§ **Activity**
Give back every line of the material exactly. Skip the pictures.

START Raw data

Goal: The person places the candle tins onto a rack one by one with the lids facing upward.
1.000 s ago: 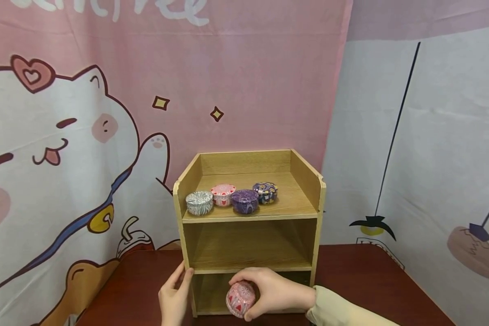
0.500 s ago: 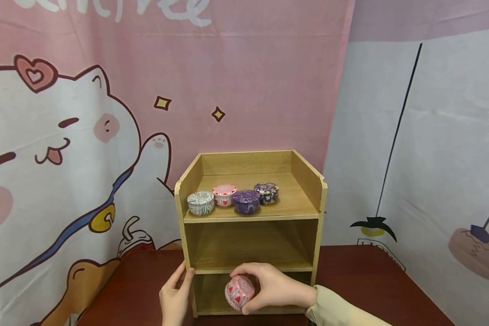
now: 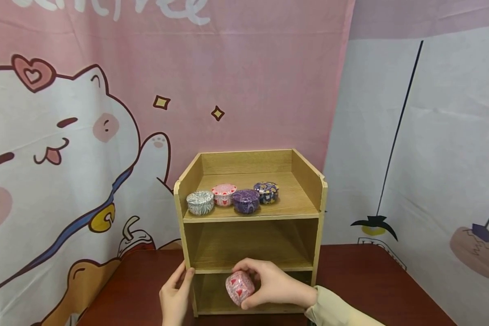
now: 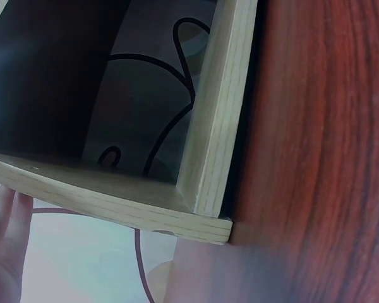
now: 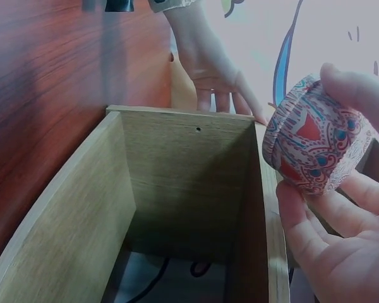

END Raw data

§ **Result of this exercise**
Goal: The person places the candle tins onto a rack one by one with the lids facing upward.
1.000 s ago: 
0.500 s ago: 
now: 
now: 
now: 

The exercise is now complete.